Copy out the listing in full, exactly as written, but not its pictures.
::: DATA :::
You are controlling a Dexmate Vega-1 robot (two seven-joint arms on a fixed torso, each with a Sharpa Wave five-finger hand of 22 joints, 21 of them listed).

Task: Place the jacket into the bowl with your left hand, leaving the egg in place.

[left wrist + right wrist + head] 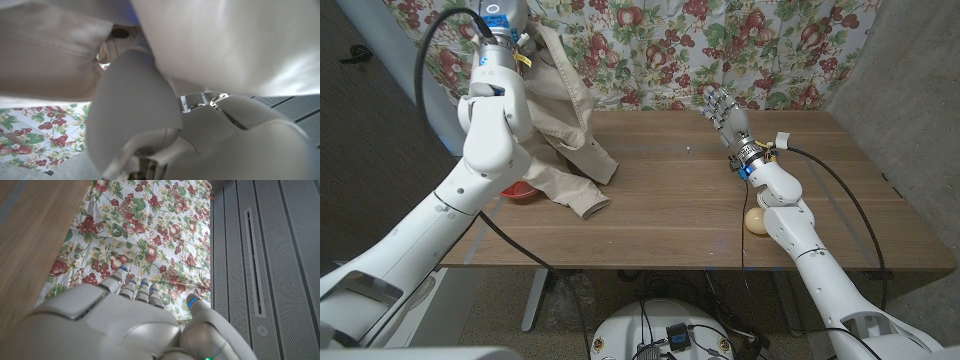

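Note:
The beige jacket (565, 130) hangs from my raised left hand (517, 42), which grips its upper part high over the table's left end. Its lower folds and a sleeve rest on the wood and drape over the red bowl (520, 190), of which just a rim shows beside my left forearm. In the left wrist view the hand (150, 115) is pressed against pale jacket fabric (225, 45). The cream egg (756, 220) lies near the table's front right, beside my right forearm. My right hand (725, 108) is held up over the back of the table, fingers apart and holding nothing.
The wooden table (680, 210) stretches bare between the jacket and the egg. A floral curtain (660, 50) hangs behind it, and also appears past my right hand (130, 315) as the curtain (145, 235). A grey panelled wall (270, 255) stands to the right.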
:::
**OUTPUT OF THE EXERCISE**:
You are controlling a Dexmate Vega-1 robot (two seven-joint arms on a fixed torso, each with a Sharpa Wave five-finger hand of 22 joints, 21 of them listed).

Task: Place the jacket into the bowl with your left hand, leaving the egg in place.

[left wrist + right wrist + head] 

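Note:
The beige jacket (565, 130) hangs from my raised left hand (517, 42), which grips its upper part high over the table's left end. Its lower folds and a sleeve rest on the wood and drape over the red bowl (520, 190), of which just a rim shows beside my left forearm. In the left wrist view the hand (150, 115) is pressed against pale jacket fabric (225, 45). The cream egg (756, 220) lies near the table's front right, beside my right forearm. My right hand (725, 108) is held up over the back of the table, fingers apart and holding nothing.
The wooden table (680, 210) stretches bare between the jacket and the egg. A floral curtain (660, 50) hangs behind it, and also appears past my right hand (130, 315) as the curtain (145, 235). A grey panelled wall (270, 255) stands to the right.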

This brings the exercise to completion.